Here is the Step By Step Process of How to query the data.
Step-1: Create a s3 bucket and go to the Metadata-preview tab and click ‘Create metadata configuration’
Step-2: Click on ‘Create table bucket’
Step-3: Create a table bucket.
Step-4: Now come back to the s3 create metadata configuration page and click on ‘Browse s3’, now you will find your recently table bucket. Select it and click o Choose
Step-5: Metadata configuration created successfully.
Step-6: Now upload some objects to the S3 bucket.
Step-7: Before querying it, grant AWS Lake Information permission to the s3 bucket.
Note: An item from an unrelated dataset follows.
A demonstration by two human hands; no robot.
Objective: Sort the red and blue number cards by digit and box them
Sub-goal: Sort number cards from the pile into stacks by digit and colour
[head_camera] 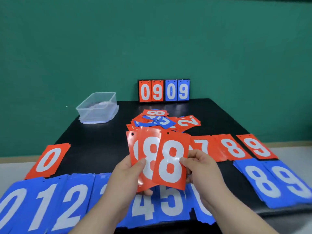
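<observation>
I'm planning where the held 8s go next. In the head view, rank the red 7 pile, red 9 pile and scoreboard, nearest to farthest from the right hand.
From the right hand, which pinches the red 8 cards:
1. red 7 pile, just behind the hand.
2. red 9 pile, out to the right.
3. scoreboard, standing far back, centre.

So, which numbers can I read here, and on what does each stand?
"0909": scoreboard.
"8": held red cards.
"0", "7", "8", "9": red piles.
"0", "1", "2", "4", "5", "8", "9": blue piles.
"8", "2": loose heap; rest unreadable.
Two more blue piles: partly covered, unsure.
</observation>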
Go to AWS Lake Information console, click on ‘Catalogs’ from the left panel and click on ‘s3tablescatalog’. There you will find your recently created table bucket. Click on it.
Step-8: Now click on ‘Tables’ from the left panel and from the ‘Choose Catalog’ dropdown choose your table bucket
Step-9: Click on the Name and then click on Action and click Grant
Step-10: Choose the User and give Table Permissions and click on ‘Grant’
After granting the permissions , you can go to Athena to query the table.
Step-11: Go to Athena, Choose your DataSource, Catalog, Database from the left panel and write the query.
SELECT *
FROM “s3tablescatalog/rudra-first-tablebucket“.”aws_s3_metadata“.”s3metadata_metadata_testing_rudra“
LIMIT 5;
The Table Location format – “<catalog name>/<table bucket name>” . ”<Database name>” . ”<Table Name>”
Find catalog name from AWS Lake Information Catalog.
Find Database name and Table Name from AWS Lake Information Tables
Now you will successfully get your results.
Step-12: Storing and Querying CSV Files in Amazon S3 Using Athena.
Inside the bucket, create a folder (e.g., data/) and upload your CSV files there. Keep all related CSVs in this folder for easier table creation.
Create a Table: Use the following SQL to define a table for your CSV data:
CREATE EXTERNAL TABLE my_csv_table ( column1 STRING, column2 INT, column3 FLOAT, column4 STRING )
ROW FORMAT DELIMITED FIELDS TERMINATED BY ‘,’ STORED AS TEXTFILE
LOCATION ‘s3://csv-data-bucket/data/’;
Replace column1, column2, etc., with the names and data types of your CSV columns. Make sure the S3 location (LOCATION) matches the folder where you uploaded your files.
After creating the table, you can query the CSV data directly:
SELECT * FROM my_csv_table LIMIT 10;
Conclusion:
Amazon’s introduction of S3 Metadata (Preview) and S3 Table Buckets is a game-changer for anyone leveraging S3 for data storage and analytics. By transforming metadata into a queryable layer, Amazon is turning S3 into more than just a storage solution—it’s becoming an integral part of your data strategy. For those already using services like AWS Lake Formation and Amazon Athena, these features offer a seamless way to enhance your workflows, enabling faster insights and more efficient data management without complex pipelines.
As these features evolve, they promise to unlock even greater possibilities, bridging the gap between raw object storage and sophisticated data querying. The future of S3 isn’t just about storing data—it’s about making that data accessible, actionable, and insightful. Whether you’re managing a data lake, running analytics, or simply searching for a smarter way to organize your files, S3 Metadata and S3 Table Buckets are tools you don’t want to miss.